### Work instructions
Restate the data below word for word. Skip any images it contains.

### Supplied information

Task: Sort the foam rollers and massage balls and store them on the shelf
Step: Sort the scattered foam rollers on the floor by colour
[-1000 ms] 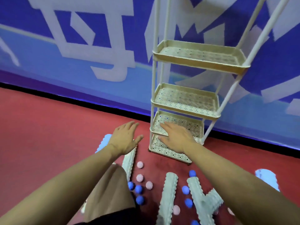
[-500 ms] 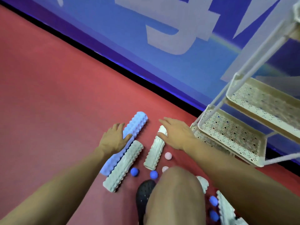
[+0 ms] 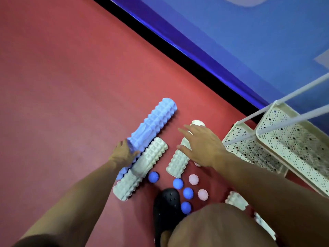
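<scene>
Hands have shifted since half a second ago: the left hand (image 3: 124, 155), which lay flat on the blue foam roller (image 3: 153, 125), now has its grip curled round that roller's near end. The right hand (image 3: 203, 147), fingers still straight and spread apart, hovers over the short white roller (image 3: 177, 163); whether it touches is unclear. The view has tilted further down.

Just right of the blue roller, touching it, lies a longer white roller (image 3: 140, 168). Past that roller's near end, blue spiky balls (image 3: 178, 183) and pink spiky balls (image 3: 193, 179) are scattered on the red floor (image 3: 62, 86), beside a black shoe (image 3: 167, 205). Well right of the blue roller stands the cream shelf (image 3: 277, 150), its perforated trays bare. A knee (image 3: 219, 227) hides part of the floor.
</scene>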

### Answer
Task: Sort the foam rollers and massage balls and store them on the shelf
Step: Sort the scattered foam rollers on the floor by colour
[-1000 ms] 
[-500 ms] 
[+0 ms] 
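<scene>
Hands have shifted since half a second ago: the left hand (image 3: 124, 155), which lay flat on the blue foam roller (image 3: 153, 125), now has its grip curled round that roller's near end. The right hand (image 3: 203, 147), fingers still straight and spread apart, hovers over the short white roller (image 3: 177, 163); whether it touches is unclear. The view has tilted further down.

Just right of the blue roller, touching it, lies a longer white roller (image 3: 140, 168). Past that roller's near end, blue spiky balls (image 3: 178, 183) and pink spiky balls (image 3: 193, 179) are scattered on the red floor (image 3: 62, 86), beside a black shoe (image 3: 167, 205). Well right of the blue roller stands the cream shelf (image 3: 277, 150), its perforated trays bare. A knee (image 3: 219, 227) hides part of the floor.
</scene>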

The output contains the complete answer to the exercise.